[Insert Title of Another Digital Trends Piece Here]

Speaking about new technologies that have the potential to significantly or irrevocably alter the state of journalism in the twenty-first century is an exercise in both grandstanding and educated speculation—primarily because we don’t exactly know what’s going to alter that state. (Case in point: the exponential growth of the photo-sharing site Pinterest, and the recent move by Flickr to disable pinning of copyrighted images.) This isn’t to say the matter isn’t worth discussing, which is precisely why February’s Carnival of Journalism asks what “emerging technology or digital trend  … will have a significant impact on journalism in the year or two ahead?” I’d like to argue that the second, qualifying question—“How do you see it playing out in terms of applications by journalists?”—is the more robust, and tricky, question to answer.

As an example, think back to last week when this story surfaced on Jim Romenesko’s blog: Nick O’Neill accused Forbes writer Kashmir Hill of stealing author Charles Duhigg’s work. An excerpt from Duhigg’s forthcoming book (The Power of Habit will be on bookstore shelves tomorrow) was published in The New York Times Magazine; Hill, according to O’Neill, “cut out the crap and got to the real shocker of the story,” something that grabbed her “a mind boggling 680,000 page views, a number that can literally make a writer’s career.” O’Neill’s fundamental question: “When someone else spends a significant amount of time to research and develop something, is it not them that deserves the majority of the recognition?” (Read Romenesko’s post, linked to in the first sentence of this paragraph. He has responses from all three parties, including Hill’s counter-argument that she provided plenty of in-story recognition of Duhigg and for his work.)

The digital trend here is one that has been around: linking and “repackaging” stories. Nieman Journalism Lab today published a good read by Jonathan Stray on the value of linking to other stories. But the essence of the matter comes down to the nature of journalism itself: sniffing out stories, conducting interviews and research with sources, and publishing a wholly original work. In the digital age, original works can be of the traditional variety or an amalgamation of information collected from previously published articles, which are then linked to, and this is what we call attribution. (By the way, I think both have merit. To be clear, plagiarism—what would have been, in this example, Hill’s taking Duhigg’s words without attributing him by name and without using quotation marks, which she did not do—is blatantly wrong, for professional and ethical reasons.)

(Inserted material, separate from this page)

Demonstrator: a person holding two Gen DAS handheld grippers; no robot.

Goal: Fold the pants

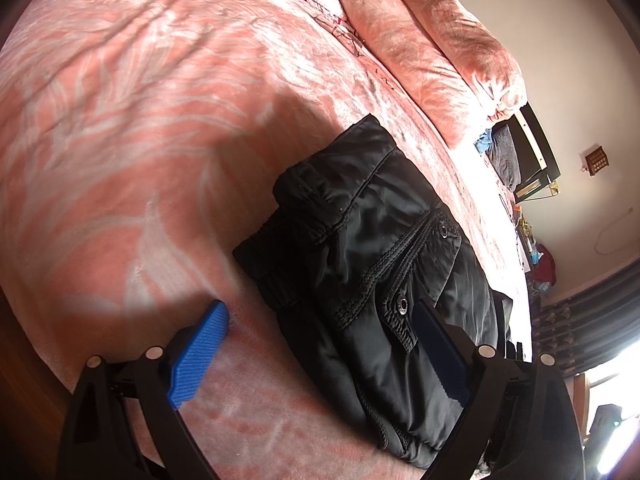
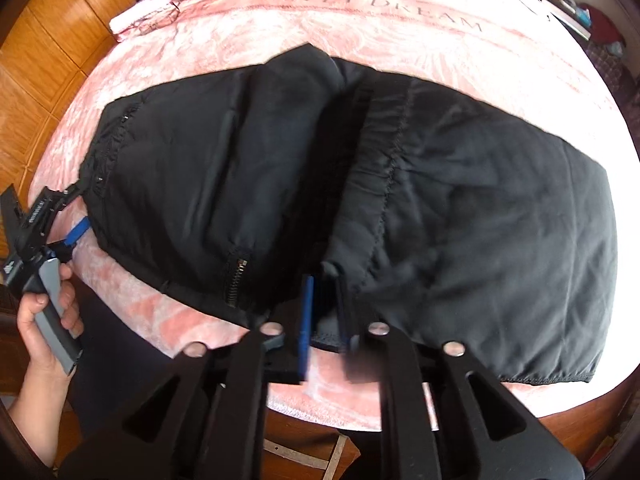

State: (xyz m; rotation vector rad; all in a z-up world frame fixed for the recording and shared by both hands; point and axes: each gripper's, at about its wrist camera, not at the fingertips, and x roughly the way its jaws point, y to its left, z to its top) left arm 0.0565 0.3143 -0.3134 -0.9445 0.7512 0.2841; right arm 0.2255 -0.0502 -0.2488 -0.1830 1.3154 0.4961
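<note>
Your black pants (image 2: 360, 184) lie across the pink bed (image 2: 400, 24), along its near edge, already doubled lengthwise into one long band. Judging from the bulk in the middle, where a cuff and a layer of cloth overlap, one end has been brought partway over, so the crosswise fold looks begun but not finished.

Your right hand-held gripper (image 2: 326, 308) points down at the near hem in the middle of the band, its blue pads narrowly apart with a ridge of black fabric between them. Motion blur keeps you from telling whether they truly press it.

Your left hand-held gripper (image 1: 320, 344) is spread wide at the pocket end, one pad over the bed cover, the other over the cloth, pinching nothing.

What remains: bring the ends together and flatten the bundle.
</note>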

How this might impact journalism rests squarely upon our interpretation of the act of reporting itself. Or, in other words, in a digital age, is information free?* What we gain by linking and repackaging are, respectively, more thorough and robust articles and a wider readership for certain stories. Depending upon the subject matter of said stories, we might view repackaging as a necessary function as it relates to our mission as journalists: exposing truths and drawing people’s focus to issues of paramount importance. (Another Nieman article to read: On ProPublica and “aggregation in the people’s interest.”)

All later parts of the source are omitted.